On Wednesday last week (22/3/170) the AG George Brandis introduced the Human Rights Legislation Amendment Bill 2017 into the Senate with the intention of its being considered very quickly. It immediately generated a wave of community opposition – especially from ethnic/multicultural community groups.
On Thursday, the Bill was referred to the Legislative and Constitutional Affairs Committee for a ridiculously rushed ‘review’ with the Committee having to report by the following Tuesday (28/3/17).
This was a provocative time frame, effectively barring the community from any meaningful input into assessing the implications of the proposed changes on the ambit and operation of the Act.
NSWCCL strongly opposes the proposed amendments in this Bill which will seriously and unnecessarily weaken protections against race hate speech currently provided by s18(C ) of the Act.
Weakening s18(C )
While the Bill does not accede to the demands of the extreme opponents of the Act to repeal s18(C ), it does include amendments that will significantly reduce the protections provided by the section:
- the removal of the words ‘offend, insult and humiliate’ and their replacement with ‘harass and
- the replacement of the current objective test of the effects of alleged race hate speech (the standards of a ‘reasonable member of the relevant group’) with the standards of a ‘member of the Australian community’.
The PM and the AG assert these amendments ‘strengthen’ the Act. This is an ambiguous description. They certainly do not strengthen the protection against race hate speech currently provided by the Act. They will narrow and weaken these protections and create uncertainty as to what speech will be now be unlawful or permitted. There will be a lengthy period before a clear and settled judicial interpretation is established.
The existing standard of a ‘reasonable member of the relevant group’ as the basis for the objective test of the alleged offence is an appropriate standard for an offence that is experienced by particular groups and is particularly important in avoiding bias when the complainant is from a particularly disadvantaged or unpopular group. NSWCCL opposes the amendment to broaden this to a member of 'the Australian community'.
In the current highly charged political context relating to asylum seekers, refugees, and multiculturalism and race relations these are dangerous amendments.
The free speech justification
The Government says it wants to protect free speech – but has not been able to provide an example of the kind of ‘free speech’ that will be protected by these changes that is not already protected either by the exceptions specified in s18(D ) or by the well-established case law interpretation of s18(C ) requiring the alleged act to have ‘profound and serious effects not to be likened to mere slights’.
The most depressing aspect of the torrid campaign against s18(C ) and the AHRC (and its President) by a small section of the community and the media has been the way in which the facts of these cases – and the earlier Bolt case – have been seriously distorted to create the false impression that s18(C ) and the AHRC together impose a draconian prohibition on free speech.

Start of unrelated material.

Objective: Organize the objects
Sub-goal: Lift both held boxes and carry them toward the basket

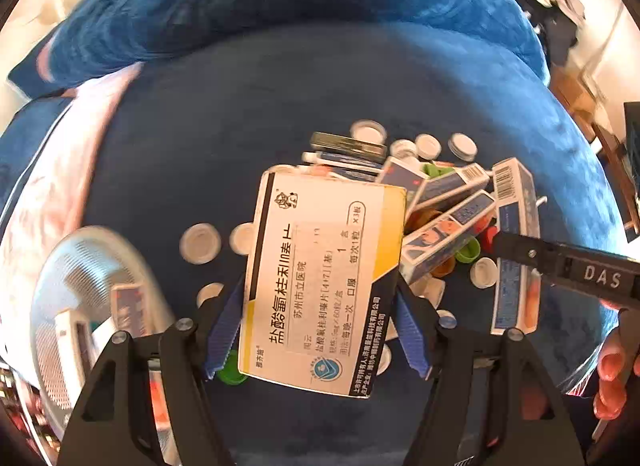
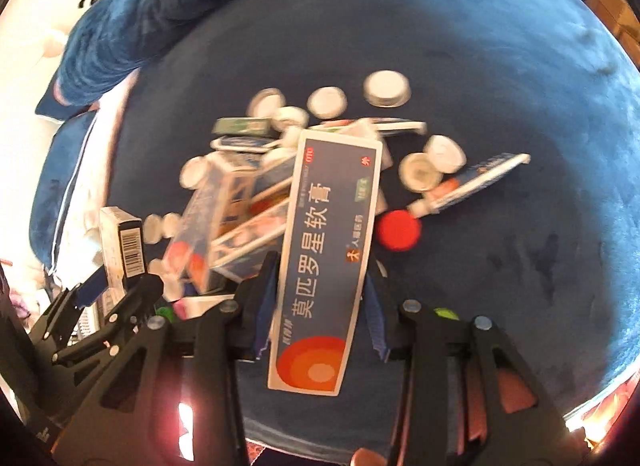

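Observation:
My left gripper (image 1: 320, 298) is shut on a white and yellow medicine box (image 1: 328, 250), its blue pads pressing both long sides, lifted over the blue cushion (image 1: 200, 145). My right gripper (image 2: 322, 286) is shut on a long dark-blue ointment box (image 2: 332, 217) with an orange circle, also held above the cushion. The ointment box (image 1: 514, 242) shows edge-on at the right of the left wrist view. A heap of blue-and-white boxes (image 1: 440, 201) (image 2: 240, 201) lies beneath both. In the right wrist view the left gripper (image 2: 112, 286) appears at lower left with its box (image 2: 120, 246).
A metal mesh basket (image 1: 68, 266) with a few boxes in it stands at lower left. White bottle caps (image 1: 200, 244) (image 2: 386, 87), a red cap (image 2: 398, 229) and a tube (image 2: 472, 181) lie scattered. A hand (image 1: 612, 378) holds the right gripper. Blue pillows (image 1: 240, 5) rise behind.

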Motion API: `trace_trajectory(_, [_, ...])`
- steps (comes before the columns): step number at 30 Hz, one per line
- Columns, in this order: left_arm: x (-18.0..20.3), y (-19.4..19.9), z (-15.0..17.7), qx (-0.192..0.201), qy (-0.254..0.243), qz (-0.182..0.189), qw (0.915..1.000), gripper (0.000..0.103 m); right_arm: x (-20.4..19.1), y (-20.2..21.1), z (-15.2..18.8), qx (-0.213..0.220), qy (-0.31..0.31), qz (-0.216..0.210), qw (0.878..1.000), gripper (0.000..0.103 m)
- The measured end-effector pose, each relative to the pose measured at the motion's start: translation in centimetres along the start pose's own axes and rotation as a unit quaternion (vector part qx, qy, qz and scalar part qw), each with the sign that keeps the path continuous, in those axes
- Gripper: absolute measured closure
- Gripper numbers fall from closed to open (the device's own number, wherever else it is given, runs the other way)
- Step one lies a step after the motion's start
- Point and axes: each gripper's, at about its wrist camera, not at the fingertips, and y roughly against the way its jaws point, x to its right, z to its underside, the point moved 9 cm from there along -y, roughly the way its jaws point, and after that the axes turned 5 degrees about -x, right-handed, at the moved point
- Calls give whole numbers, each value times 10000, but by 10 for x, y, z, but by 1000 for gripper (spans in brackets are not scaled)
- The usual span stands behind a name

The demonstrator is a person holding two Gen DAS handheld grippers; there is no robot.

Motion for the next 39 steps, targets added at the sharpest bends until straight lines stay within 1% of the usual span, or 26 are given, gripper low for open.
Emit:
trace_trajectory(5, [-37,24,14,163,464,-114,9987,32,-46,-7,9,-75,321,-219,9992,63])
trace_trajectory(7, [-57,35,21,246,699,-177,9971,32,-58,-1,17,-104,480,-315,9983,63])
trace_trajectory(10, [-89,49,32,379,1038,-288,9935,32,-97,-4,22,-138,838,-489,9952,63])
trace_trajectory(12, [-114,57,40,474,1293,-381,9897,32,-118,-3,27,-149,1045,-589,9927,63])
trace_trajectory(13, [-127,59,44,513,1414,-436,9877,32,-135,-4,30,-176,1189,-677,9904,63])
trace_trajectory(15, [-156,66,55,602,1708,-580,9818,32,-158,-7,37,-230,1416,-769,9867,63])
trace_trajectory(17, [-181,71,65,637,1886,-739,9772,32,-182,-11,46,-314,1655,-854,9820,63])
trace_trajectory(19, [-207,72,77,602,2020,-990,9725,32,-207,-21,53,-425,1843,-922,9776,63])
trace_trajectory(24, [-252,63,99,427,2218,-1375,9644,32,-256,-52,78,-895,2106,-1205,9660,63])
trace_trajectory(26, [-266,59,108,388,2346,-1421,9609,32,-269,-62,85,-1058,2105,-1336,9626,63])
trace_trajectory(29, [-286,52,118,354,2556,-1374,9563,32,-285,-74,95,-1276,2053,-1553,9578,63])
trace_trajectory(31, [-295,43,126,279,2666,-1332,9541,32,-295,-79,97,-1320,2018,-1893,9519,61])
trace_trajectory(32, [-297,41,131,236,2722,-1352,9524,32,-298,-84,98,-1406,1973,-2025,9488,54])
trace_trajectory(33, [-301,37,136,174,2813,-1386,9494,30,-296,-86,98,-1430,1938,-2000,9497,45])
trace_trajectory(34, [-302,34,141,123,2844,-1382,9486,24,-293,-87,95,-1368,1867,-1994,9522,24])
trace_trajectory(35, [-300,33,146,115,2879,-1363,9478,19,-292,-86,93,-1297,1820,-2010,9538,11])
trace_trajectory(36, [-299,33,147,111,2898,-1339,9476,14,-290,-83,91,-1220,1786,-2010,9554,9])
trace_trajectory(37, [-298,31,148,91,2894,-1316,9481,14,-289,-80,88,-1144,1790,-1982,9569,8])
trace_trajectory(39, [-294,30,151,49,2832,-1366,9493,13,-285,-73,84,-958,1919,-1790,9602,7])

Notwithstanding all the outrage surrounding them, the QUT case was dismissed and the Bill Leak cartoon – if the complaint had not been withdrawn- was almost certainly unlikely to be upheld as unlawful under the current Act.
NSWCCL agrees with those who warn that the removal of these offences from s18(C) at this point in time will send a clear message that it is now acceptable ‘to offend, insult and humiliate’ people on the grounds of their race, colour, nationality or ethnicity. Such an outcome will generate much hurt and tension amongst persons subject to this kind of speech and may well provide unintended impetus for the growth of racism and prejudice in Australia - especially against our Muslim community.
NSW CCL position
In our submission to the Joint Parliamentary HR Committee we recommended removing ‘offend and insult’ and replacing it with ‘vilify’- not because the current words inappropriately restricted free speech in the operation of the Act, but because it is generally preferable that the Act clearly communicate the judicial interpretation of the offence.

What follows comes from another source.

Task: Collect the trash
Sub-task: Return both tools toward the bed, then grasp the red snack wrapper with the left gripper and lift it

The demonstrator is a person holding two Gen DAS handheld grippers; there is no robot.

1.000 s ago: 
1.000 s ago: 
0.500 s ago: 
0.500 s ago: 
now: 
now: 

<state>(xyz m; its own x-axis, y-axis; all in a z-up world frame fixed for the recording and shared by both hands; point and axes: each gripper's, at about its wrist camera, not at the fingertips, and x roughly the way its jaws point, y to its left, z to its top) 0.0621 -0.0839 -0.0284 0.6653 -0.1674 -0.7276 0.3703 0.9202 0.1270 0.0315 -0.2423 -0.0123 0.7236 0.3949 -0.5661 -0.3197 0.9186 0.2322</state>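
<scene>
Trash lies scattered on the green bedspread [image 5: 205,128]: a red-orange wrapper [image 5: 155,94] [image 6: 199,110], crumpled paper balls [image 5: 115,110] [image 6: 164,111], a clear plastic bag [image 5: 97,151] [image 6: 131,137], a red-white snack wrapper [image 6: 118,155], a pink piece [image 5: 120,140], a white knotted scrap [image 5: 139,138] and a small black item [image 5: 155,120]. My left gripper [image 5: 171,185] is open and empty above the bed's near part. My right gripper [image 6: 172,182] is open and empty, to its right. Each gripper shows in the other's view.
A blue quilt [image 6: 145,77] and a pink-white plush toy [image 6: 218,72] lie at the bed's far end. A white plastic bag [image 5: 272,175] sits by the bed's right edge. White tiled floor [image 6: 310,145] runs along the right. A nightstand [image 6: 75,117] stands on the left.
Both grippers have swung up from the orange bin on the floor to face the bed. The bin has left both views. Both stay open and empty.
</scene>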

‘Vilification’ includes offending and insulting, but suggests they need to be of a high level and serious, and not trivial, nature – and would thus bring the language of the Act into line with the operational judicial interpretation. It would not weaken the Act’s protection against racist speech but would help clarify current confusion as to what is, and isn’t, unlawful.
We were cautious in so recommending because of the possible unintended consequences of repealing long-standing categories of race hate speech in a politically toxic environment – and had previously argued that S18(C ) should be left unchanged.
The HR Committee could not make a specific recommendation on s18(C). This should have signalled to the Government that the wisest course would be to leave it alone. However by proposing to remove ‘offend, insult and humiliate’ and replace them with ‘harrass’ the Government has chosen a more provocative, unacceptable path.
Given this and the ongoing toxicity and misinformation of the public debate NSWCCL reaffirms its earlier position- leave s18(C ) alone.
The Bill also proposes numbers of amendments to the Australian Human Rights Commission Act 1986 dealing with the Commission’s procedures, its oversight and the role of the President.
NSWCCL considers the broad processes of the AHRC to have been, for over 20 years, highly effective in providing low cost access to a complaints conciliation process which has successfully resolved the large majority of valid complaints relating to race discrimination.
Nonetheless many of these amendments appear to be a sensible tightening up of procedures and have broad support- including from the AHRC.
NSWCCL has not had time to carefully consider the implications of all these procedural amendments, but we do reiterate our general concern that some of them may undermine the current accessibility of the AHRC to complainants with limited resources if the cost of lodging a complaint or of failure to have a complaint upheld – become a barrier.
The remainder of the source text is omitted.